Page:Ivoi - La Mort de l’Aigle.djvu/45

Le texte de cette page a été corrigé et est conforme au fac-similé.


CHAPITRE V

La bonne Joséphine



Le lendemain, vers neuf heures, après une nuit durant laquelle, en dépit de ses préoccupations, Espérat avait dormi à poings fermés, le gamin descendit sur le quai, accompagné par Bobèche.

Le pitre s’était métamorphosé en un élégant bourgeois. Coiffé d’un chapeau haut de forme, il portait, sous un ample manteau, l’habit à collet montant, le gilet de casimir, la culotte collante et les bottes à revers. Ses mains se cachaient sous des gants jaune clair, ornés sur la face externe de deux lettres tricolores entrelacées : N.-S., que des partisans de l’Empire traduisaient par : Napoleo Semper (toujours Napoléon), et les adversaires du régime par Napoleo Satanas (Napoléon, Satan).

Avec leur devise pour tous les partis, ces gants, lancés par un industriel de génie, Carville, faisaient fureur et, comme le disaient les anglomanes d’abord, dont le dialecte offrait une analogie frappante avec celui des snobs ou smarts de nos jours, ils étaient… dernière escouade.

Bobèche, très grave, héla un cabriolet de louage, y prit place avec son jeune ami, et d’un ton qui fit croire à l’automédon qu’il transportait quelque haut dignitaire :

— À la Malmaison… grand train.

Un magistral coup de fouet transmit l’ordre à la haridelle qui soufflait entre les brancards, et le véhicule se mit en mouvement.

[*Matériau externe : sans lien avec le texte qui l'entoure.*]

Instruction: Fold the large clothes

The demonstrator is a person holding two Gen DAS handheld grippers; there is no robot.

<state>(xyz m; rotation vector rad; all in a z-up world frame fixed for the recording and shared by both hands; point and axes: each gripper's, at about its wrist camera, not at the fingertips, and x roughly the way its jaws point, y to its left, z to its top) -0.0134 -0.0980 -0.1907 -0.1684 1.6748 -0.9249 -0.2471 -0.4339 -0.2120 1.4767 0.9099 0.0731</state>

Le cabriolet franchit bientôt la porte de Chaillot, longea le bois de Boulogne, s’engagea sur le pont de Puteaux, et laissant à gauche le Mont-Valérien couvert d’un bois ombreux, gagna Rueil. Là, il abandonna la route Impériale, et par un chemin courant à travers champs, se dirigea vers la résidence de l’Impératrice répudiée.